Even if one of the situations described above is present, a law firm does not always need to honor a right to be forgotten request. For example, a firm can choose to decline such a request if honoring it would interfere with a European legal obligation imposed on it to maintain the data, or if the data is needed to establish, exercise, or defend a legal claim.9
The net result is that if a former client requests that a law firm erase information that it has about the client, it is possible that some portion of that information should be erased. For example, if the law firm has information that was relevant to a particular representation (e.g., exhibits used at trial or notes relating to the representation) and the representation has concluded the law firm may determine that it no longer has a purpose for maintaining the information.

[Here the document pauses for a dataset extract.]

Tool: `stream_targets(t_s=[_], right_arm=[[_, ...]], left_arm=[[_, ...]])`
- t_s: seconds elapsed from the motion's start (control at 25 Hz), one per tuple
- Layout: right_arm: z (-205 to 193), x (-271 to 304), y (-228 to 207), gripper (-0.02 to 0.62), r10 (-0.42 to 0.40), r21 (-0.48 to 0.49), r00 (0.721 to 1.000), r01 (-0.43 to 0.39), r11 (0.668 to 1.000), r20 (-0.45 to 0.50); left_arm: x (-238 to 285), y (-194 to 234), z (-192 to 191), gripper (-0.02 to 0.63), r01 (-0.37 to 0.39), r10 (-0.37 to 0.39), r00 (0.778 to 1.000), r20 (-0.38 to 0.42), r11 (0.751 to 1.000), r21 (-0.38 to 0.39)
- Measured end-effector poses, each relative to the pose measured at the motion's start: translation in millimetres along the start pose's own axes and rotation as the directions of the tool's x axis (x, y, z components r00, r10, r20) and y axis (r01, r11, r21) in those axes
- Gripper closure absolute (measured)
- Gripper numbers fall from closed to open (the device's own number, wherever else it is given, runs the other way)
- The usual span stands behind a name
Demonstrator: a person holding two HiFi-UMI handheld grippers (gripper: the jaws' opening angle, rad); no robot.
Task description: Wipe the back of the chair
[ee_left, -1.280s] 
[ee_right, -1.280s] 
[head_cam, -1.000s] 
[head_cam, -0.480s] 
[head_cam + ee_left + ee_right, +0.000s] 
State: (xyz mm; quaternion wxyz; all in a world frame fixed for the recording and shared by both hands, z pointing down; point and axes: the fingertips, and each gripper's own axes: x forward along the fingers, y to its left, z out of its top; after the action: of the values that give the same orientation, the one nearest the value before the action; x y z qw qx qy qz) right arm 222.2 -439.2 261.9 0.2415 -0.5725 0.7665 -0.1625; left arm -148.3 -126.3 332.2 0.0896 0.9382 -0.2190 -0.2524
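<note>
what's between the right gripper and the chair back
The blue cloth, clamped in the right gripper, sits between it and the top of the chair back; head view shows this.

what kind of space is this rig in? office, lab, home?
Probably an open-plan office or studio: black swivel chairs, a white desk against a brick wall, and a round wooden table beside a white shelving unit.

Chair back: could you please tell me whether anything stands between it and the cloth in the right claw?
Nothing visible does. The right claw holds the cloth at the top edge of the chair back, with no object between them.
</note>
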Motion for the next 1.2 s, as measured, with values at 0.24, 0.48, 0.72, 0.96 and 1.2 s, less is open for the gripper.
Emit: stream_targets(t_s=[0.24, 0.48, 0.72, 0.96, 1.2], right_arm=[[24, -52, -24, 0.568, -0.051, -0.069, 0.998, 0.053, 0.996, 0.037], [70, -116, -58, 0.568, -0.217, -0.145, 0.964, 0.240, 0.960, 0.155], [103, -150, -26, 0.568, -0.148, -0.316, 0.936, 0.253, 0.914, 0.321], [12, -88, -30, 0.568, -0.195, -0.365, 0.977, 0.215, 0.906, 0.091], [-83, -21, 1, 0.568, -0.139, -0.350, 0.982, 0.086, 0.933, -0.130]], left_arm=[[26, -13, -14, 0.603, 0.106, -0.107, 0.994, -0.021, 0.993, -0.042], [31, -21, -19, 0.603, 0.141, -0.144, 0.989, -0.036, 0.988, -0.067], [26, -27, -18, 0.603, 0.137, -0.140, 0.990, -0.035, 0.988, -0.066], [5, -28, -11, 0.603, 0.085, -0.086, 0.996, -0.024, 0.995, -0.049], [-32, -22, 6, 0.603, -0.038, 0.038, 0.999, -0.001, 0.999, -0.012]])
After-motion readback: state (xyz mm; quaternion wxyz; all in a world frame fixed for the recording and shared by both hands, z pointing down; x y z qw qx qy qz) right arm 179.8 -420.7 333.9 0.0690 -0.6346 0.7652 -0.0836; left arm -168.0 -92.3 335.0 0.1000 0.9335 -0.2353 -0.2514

On the other hand, it is extremely unlikely that a law firm would be required to delete all of the information that it maintains about a former client. For example, a law firm has a legitimate interest in retaining information concerning the name of a former client and the nature of the firm’s representation as part of operating a robust conflicts database. In the vast majority of situations, the law firm’s interest in being able to avoid potential conflicts arguably outweighs any interest that the client has in the erasure of the data.